Pasta, steak, cheese, even ice cream. You can eat what you want on Weight Watchers – provided you're willing to count the points. Each food is assigned a number of points, and foods that fill you up have fewer points than foods that are just empty calories.
This isn’t so much a diet as a lifestyle change program designed to help you learn how to eat healthier and become more active, so you lose the weight for good.
Weight Watchers says that people who follow the PointsPlus plan can expect to lose 1 or 2 pounds a week. Studies have shown that this rate of weight loss leads to long-term success.

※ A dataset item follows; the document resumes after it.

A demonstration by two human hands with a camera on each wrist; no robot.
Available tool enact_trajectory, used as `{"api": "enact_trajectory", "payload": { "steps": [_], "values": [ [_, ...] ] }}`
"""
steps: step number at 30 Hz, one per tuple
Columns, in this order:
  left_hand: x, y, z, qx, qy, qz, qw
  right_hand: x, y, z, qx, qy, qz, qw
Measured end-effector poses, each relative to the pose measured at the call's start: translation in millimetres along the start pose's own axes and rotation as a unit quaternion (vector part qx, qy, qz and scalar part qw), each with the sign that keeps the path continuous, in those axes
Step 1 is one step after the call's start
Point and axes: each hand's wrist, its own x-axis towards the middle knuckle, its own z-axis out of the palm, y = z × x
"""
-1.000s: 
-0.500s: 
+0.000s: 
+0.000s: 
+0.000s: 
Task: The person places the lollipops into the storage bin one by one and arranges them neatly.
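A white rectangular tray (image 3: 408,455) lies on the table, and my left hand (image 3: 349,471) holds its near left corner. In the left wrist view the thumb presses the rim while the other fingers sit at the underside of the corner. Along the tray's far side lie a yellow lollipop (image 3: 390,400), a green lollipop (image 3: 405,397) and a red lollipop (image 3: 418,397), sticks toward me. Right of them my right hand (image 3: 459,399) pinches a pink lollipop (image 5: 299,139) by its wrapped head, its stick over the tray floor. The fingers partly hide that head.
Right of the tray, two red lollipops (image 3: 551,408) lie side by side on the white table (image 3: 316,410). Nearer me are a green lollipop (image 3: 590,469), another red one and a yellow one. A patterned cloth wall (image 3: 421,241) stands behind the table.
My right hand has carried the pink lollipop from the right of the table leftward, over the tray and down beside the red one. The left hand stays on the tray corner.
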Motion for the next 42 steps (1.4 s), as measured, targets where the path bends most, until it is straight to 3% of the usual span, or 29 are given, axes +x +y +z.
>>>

Weight Watchers also recently launched a 2-week starter program called Simple Start, which includes more than 30 meal ideas; tips for dining out; photos of recommended portion sizes; motivational support; and suggestions for snacks and beverages. You do Simple Start on your own via a mobile app.
You can also follow the whole diet online entirely on your own: track food and exercise, chart progress, and find recipes and workouts. Or you can go to in-person group meetings, where you’ll weigh in and get support from other people going through the same process. That's part of the Weight Watchers appeal: You're not on your own. A Consumer Reports survey found that people who attended meetings were more satisfied with the program and lost more weight than people who used only the online tools.
Does It Work?
Many studies have shown that Weight Watchers can help you lose weight and keep it off.
Compared to people trying to lose weight on their own, people doing Weight Watchers lost more weight, according to a study from The American Journal of Medicine. The Consumer Reports survey also found that women who followed the program for 9 months lost between 10 and 28 pounds, while men lost between 12 and 35 pounds.